Tudo o que ela sabe aprendeu com seus antepassados, que souberam se esconder muito bem dos brancos, mas ela conseguiu se sobressair, mantendo suas tradições e crenças. Ela não estudou, por isso não sabe ler e nem escrever, mas, em 2005, foi indicada ao Prêmio Nobel da Paz, pela luta em prol dos territórios e dos direitos dos kalungas. ““Não sei ler. Não sei nada de escola. Falar o que eu sinto é o que eu sei. Esse é meu estudo.”comentou Dona Procópia na época.

Esse saber natural permitiu que ela se tornasse co-autora do livro – Iaiá Procópia: Memória e Resistência Kalunga – onde, mesmo não sabendo ler ou escrever, coloca suas narrativas com tamanha clareza que permite ao autor apenas passar para o papel suas escrevivências.

Kalunga significa lugar sagrado, de proteção. E é ali, em sua comunidade, que a matriarca Iaiá, como é chamada, dá aconselhamentos, puxa as rezas, fala sobre plantação e colheitas. De rezadeira a parteira, ela não sabe quantas crianças ajudou a colocar no mundo, mas garante que foram muitas. A experiência fez com os partos tivessem sucesso, graças a sabedoria, orações, chás e remédios caseiros.

A matriarca, que sempre contribuiu para manter as tradições orais, culturais e religiosas da memória kalunga, ensinava rezas e a dança da Sussa, nascida de tradições africanas, e que reflete toda a alegria desse povo. Com um ritmo marcado pelo som da viola, do pandeiro, da sanfona e da caixa (espécie de tambor), é uma tradição que envolve toda a comunidade através da música e da dança, caracterizada por giros em que as mulheres equilibram garrafas de cachaça sobre a cabeça

Na indicação ao prêmio Nobel da Paz, Dona Procópia fez parte de uma lista de 1 mil mulheres de todo o mundo, e, destas, apenas 52 eram brasileiras. A indicação dela foi anunciada de forma simultânea para 40 países.

Dona Procópia foi a única goiana convidada para o prêmio, ganhando destaque por conseguir impedir a construção de uma barragem, no Rio Paranã, que alagaria boa parte do território kalunga. Foi por causa daquela indicação em 2005 que ela conheceu São Paulo. Foi naquele mesmo ano que Dona Procópia conseguiu levar água e energia para o Riachão. A conquista veio quando ela estava com 72 anos de idade.

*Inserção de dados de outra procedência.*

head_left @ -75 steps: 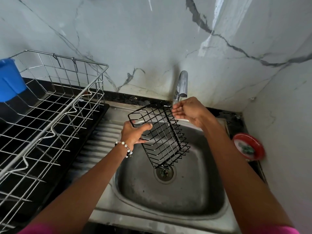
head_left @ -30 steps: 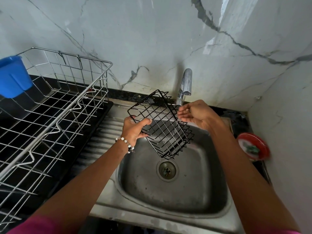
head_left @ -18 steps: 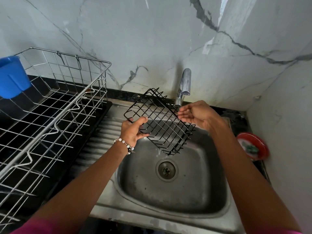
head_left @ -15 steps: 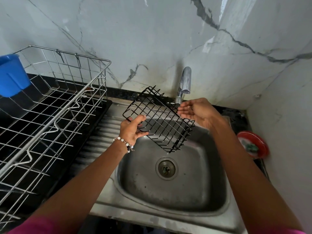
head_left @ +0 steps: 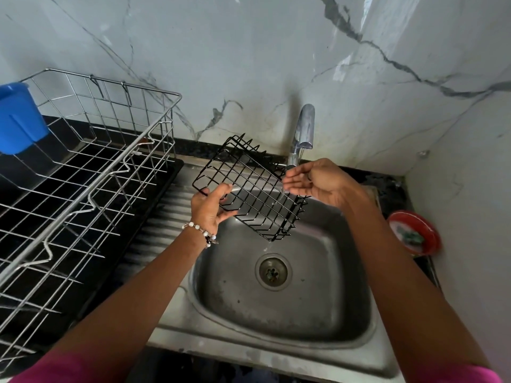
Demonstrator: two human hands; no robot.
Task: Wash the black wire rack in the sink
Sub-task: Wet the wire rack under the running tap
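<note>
The black wire rack [head_left: 249, 186] is held tilted in the air above the steel sink [head_left: 279, 305], just under the tap [head_left: 302, 134]. My left hand [head_left: 210, 207], with a bead bracelet at the wrist, grips the rack's near left edge, thumb on top and fingers beneath. My right hand [head_left: 318, 181] is cupped palm up at the rack's far right corner under the spout, fingers relaxed. A thin stream of water falls past that hand through the rack. Whether the right hand touches the wire is unclear.
A large steel dish rack [head_left: 83, 183] stands on a black tray left of the sink, with a blue tub [head_left: 19, 117] hung at its far left. A red dish [head_left: 414, 233] sits on the counter right of the sink. Marble walls close in behind and on the right.
My left hand has lifted the rack and turned it flatter, its far end rising toward the tap. My right hand stayed under the spout and cupped palm up.
</note>
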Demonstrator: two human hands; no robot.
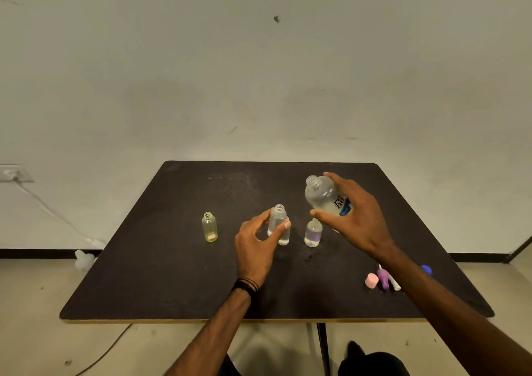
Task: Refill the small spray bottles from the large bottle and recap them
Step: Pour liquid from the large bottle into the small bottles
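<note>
On the matte black table (172, 275), the left hand (256, 246) pinches a clear, uncapped small bottle (277, 218). Just right of it, the right hand (357, 217) grips the tilted, transparent large bottle (324, 195) above a purple-labelled bottle (313, 233). Left stands a yellowish bottle (210, 227); another, possibly clear, hides behind the thumb.

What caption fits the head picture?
Right hand tilts large bottle toward small bottle in left hand.
</note>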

Dona Procópia saiu pela primeira vez da comunidade Riachão para conhecer a cidade de Monte Alegre aos 50 anos de idade, aos 60 anos foi pela primeira vez à Goiânia lutar por melhorias na comunidade, reivindicando escola e energia, ao lado de uma amiga que já morreu.

“É uma mulher de saberes e fazeres”, afirmou a neta, Lourdes Fernandes de Sousa, de 37 anos, conhecida como Bia Kalunga. Segundo a neta, a avó é uma guerreira que não se rendeu às dificuldades. “Ela lutou e brigou tanto por nosso povo. Ela trouxe água, energia e escola para a comunidade. E ainda enfrentou e mostrou para todos nós que é capaz de superar, sempre”, revelou a neta. A escola chegou antes, em 1990.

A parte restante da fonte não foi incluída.